Richard Dawkins, one of the so-called “four horsemen” of the New Atheists and longtime implacable foe of Christianity, made a fascinating confession to host Rachel Johnson of LBCNews. The Oxford biologist and author of The God Delusion, expressed concern after seeing Islamic Ramadan lights on a street that once featured Easter lights.

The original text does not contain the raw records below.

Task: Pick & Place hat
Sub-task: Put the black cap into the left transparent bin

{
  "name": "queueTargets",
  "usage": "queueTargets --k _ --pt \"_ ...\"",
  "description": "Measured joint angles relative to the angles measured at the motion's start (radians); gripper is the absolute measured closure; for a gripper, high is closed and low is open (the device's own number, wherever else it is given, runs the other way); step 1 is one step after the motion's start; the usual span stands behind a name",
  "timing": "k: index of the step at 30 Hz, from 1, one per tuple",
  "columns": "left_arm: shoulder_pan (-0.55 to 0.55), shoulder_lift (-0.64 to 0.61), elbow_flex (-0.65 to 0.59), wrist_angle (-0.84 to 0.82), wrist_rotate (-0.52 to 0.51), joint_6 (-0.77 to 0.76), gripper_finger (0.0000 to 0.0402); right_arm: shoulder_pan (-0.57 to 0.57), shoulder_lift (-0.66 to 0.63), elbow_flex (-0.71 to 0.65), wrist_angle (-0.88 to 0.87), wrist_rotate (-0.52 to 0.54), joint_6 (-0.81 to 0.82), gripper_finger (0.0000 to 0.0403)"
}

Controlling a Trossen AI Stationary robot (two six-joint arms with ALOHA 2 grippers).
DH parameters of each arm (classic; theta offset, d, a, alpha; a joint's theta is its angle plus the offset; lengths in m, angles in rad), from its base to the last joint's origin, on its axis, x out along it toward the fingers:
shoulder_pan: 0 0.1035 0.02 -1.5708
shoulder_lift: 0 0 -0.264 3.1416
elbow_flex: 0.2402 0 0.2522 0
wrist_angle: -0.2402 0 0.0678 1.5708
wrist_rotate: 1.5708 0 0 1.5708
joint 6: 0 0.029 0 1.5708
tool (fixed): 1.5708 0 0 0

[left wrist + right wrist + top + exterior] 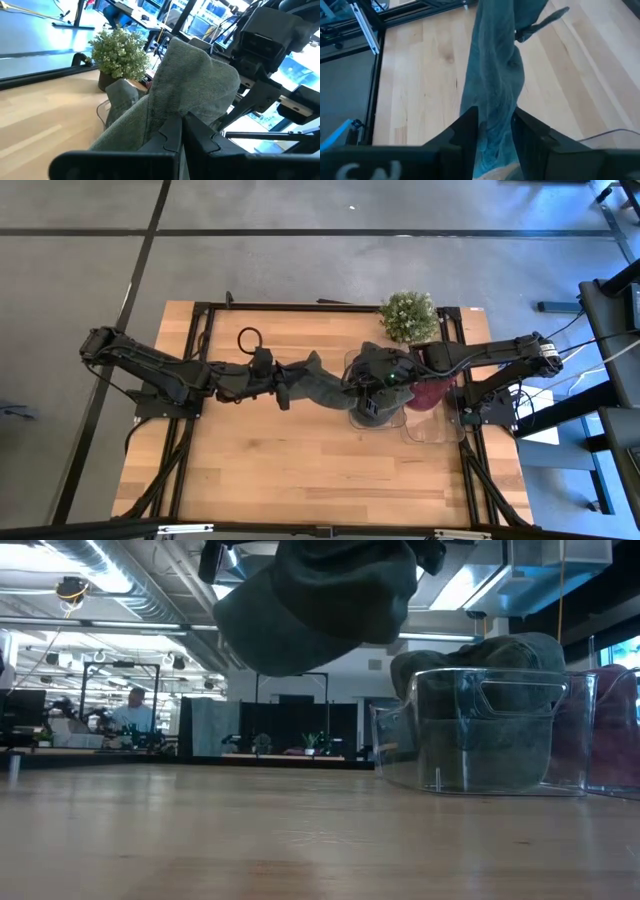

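Both fingers pinch grey hat (pixel 318 385) held above counter (pixel 260 460); L gripper (pixel 182 131), R gripper (pixel 493 131) partly hidden; clear bin (pixel 490 735) holds another hat

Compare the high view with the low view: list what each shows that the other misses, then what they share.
Only the high view shows the potted plant at the table's far edge, both whole arms, and the left pincer and right pincer gripping opposite ends of the grey hat.

Only the low view shows that the hat hangs clear above the table, plus the room behind with a person.

Both show the hat and the clear containers, one holding grey fabric.
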Motion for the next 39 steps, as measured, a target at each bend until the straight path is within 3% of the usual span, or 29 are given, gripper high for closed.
queueTargets --k 7,14,25,32,39 --pt "0.000 0.000 0.000 0.000 0.000 0.000 0.0398 0.000 0.000 0.000 0.000 0.000 0.009 0.0297" --pt "0.000 0.000 0.000 0.009 -0.004 0.019 0.0396 0.000 0.000 0.000 0.000 0.016 0.009 0.0369" --pt "0.000 0.000 0.000 0.009 -0.007 0.198 0.0371 -0.005 0.000 0.008 -0.012 0.050 0.006 0.0371" --pt "0.000 0.000 0.000 0.049 -0.007 0.256 0.0323 -0.018 -0.001 0.126 -0.114 0.050 -0.048 0.0371" --pt "0.000 -0.043 0.000 0.024 -0.007 0.304 0.0268 -0.024 -0.002 0.333 -0.353 0.050 -0.066 0.0371"
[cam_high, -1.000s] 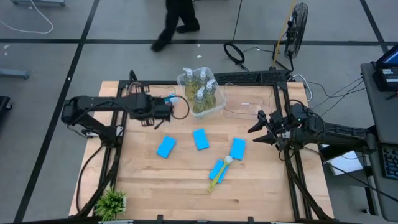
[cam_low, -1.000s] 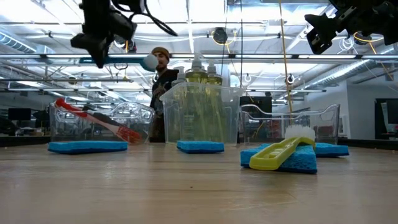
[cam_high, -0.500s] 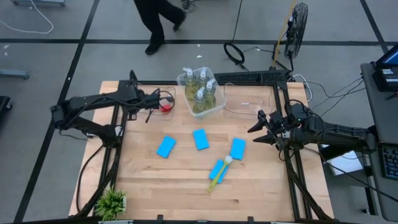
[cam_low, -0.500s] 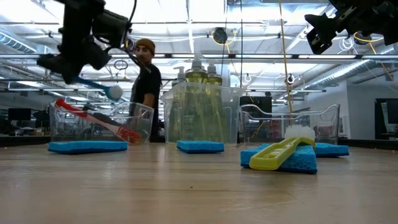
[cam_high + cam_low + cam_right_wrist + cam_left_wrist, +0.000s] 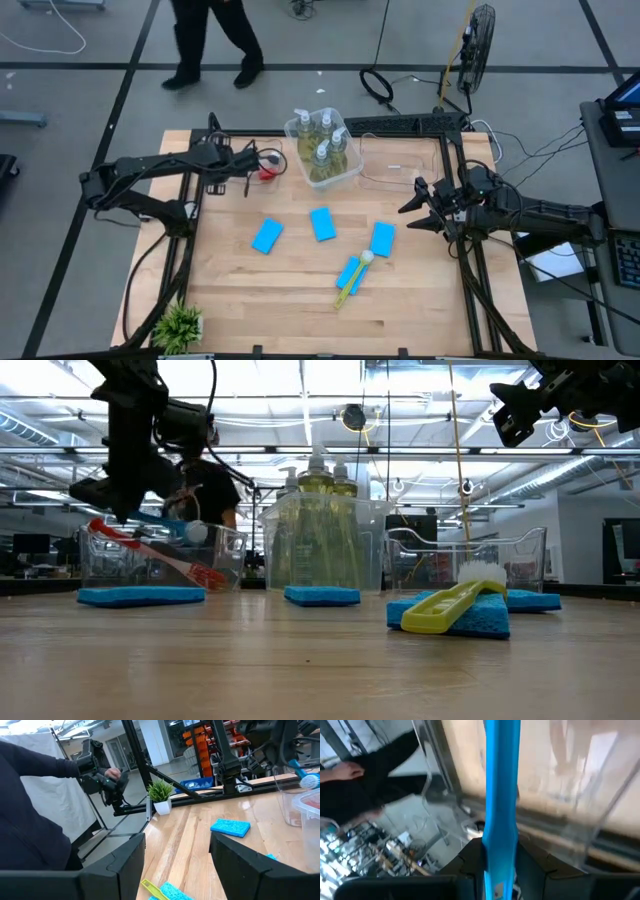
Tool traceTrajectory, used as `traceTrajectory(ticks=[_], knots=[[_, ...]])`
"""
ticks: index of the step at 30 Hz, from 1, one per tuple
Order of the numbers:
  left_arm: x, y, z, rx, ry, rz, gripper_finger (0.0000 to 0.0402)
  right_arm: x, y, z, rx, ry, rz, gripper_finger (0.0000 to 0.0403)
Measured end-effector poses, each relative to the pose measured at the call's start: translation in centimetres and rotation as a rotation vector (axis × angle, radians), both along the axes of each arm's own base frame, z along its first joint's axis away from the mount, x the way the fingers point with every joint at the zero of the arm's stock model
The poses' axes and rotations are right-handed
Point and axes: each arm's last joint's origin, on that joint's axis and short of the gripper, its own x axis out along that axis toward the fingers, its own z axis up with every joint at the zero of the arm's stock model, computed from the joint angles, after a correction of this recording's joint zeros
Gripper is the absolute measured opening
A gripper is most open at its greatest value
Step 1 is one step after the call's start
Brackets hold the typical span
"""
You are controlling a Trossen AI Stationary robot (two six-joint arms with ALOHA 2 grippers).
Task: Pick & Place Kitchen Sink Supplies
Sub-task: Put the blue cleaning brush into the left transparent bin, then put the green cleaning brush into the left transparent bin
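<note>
Step in hand: the left hand [image 5: 125, 500] is clenched on the slim blue dish brush with a white bristle head [image 5: 170, 526], carrying it over the clear plastic bin at the left of the low view [image 5: 225, 545].
Left hand place: upper left of the desk in the high view, at the bin's left edge; the left wrist view shows the blue handle running straight up between the two dark fingers [image 5: 470, 857].
Brush place: its white head hangs just above the bin's rim, not yet inside as far as the low view tells.
Bin contents: a slim red dish brush [image 5: 150, 552] already lies slanted inside.
Right hand: the right hand [image 5: 418, 208] waits at the right edge of the wooden desk [image 5: 290, 300], fingers parted and grasping nothing.
Other supplies: small clear pump bottles of yellowish soap [image 5: 322, 140] stand in a middle bin; flat bright-blue rectangular sponges [image 5: 322, 223] and a yellow-green dish brush [image 5: 352, 280] lie on the desk.
Next move calls for: lowering the blue brush head past the rim beside the red one, then releasing; a tilted handle could catch the wall.
</note>
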Motion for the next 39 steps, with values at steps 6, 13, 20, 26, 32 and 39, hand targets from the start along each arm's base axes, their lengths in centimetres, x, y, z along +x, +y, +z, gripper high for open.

I call myself a cultural Christian. I’m not a believer, but there’s a distinction between being a believing Christian and being a cultural Christian. … I love hymns and Christmas carols, and I sort of feel at home in the Christian ethos. … We [in the U.K.] are a “Christian country” in that sense.
Perhaps
the best response was from historian Tom Holland, also not a Christian
but who has long made the case that Christianity is responsible for the
freedoms, science, and belief in human rights that made the West. He has
also argued that even militant atheism, enlightenment, and progressive
politics are ultimately garbled echoes of a biblical story in which “a
people walking in darkness see a great light.” Holland wrote:
[S]ecularism
& Dawkins’ own brand of evangelical atheism are both expressions of
a specifically Christian culture—as Dawkins himself, sitting on the
branch he’s been sawing through and gazing nervously at the ground far
below, seems to have begun to realise.
They’re all right, of course. Dawkins’ comments were a tacit admission that, for decades now, he has been wrong to claim that science and secularism are the source of all that’s good in Western culture. In fact, it is the worldview centered on a God who became man and died on a cross because He “so loved the world” that is the source of hospitals, churches, esteem for women and children, human rights, and even the music, art, and culture that Dawkins cherishes. For one of the world’s most outspoken God-haters to realize this is quite remarkable. Still, there would be none of the fruits of Christianity without its roots, specifically the essential beliefs in God, the Father Almighty, maker of heaven and earth; Jesus Christ, His only begotten Son, our Lord; and the rest. Another Oxford professor, C.S. Lewis pointed this out in the 1940s in The Screwtape Letters. Lewis wrote, “Men or nations who think they can revive the Faith in order to make a good society might just as well think they can use the stairs of Heaven as a short cut to the nearest chemist’s shop.” Lewis knew, better than Dawkins, that God will not be used as a means to an end. He is the end. Of course, this isn’t the end of Dawkins’ journey. Given the things he’s said lately, Christians should be quicker to pray for him than to say, “I told you so.” Pray that God, in His kindness, would open the eyes of Dawkins as He did for Saul of Tarsus. Perhaps, he too, will be confronted by a Savior who asks, “why are you persecuting me?” Even more, we should pray that this atheist’s candid admissions are a wake-up call to a Western world who wants to feast at Christ’s table without bowing at His feet. The God who raised Jesus from the dead is more than capable of reviving a secular society.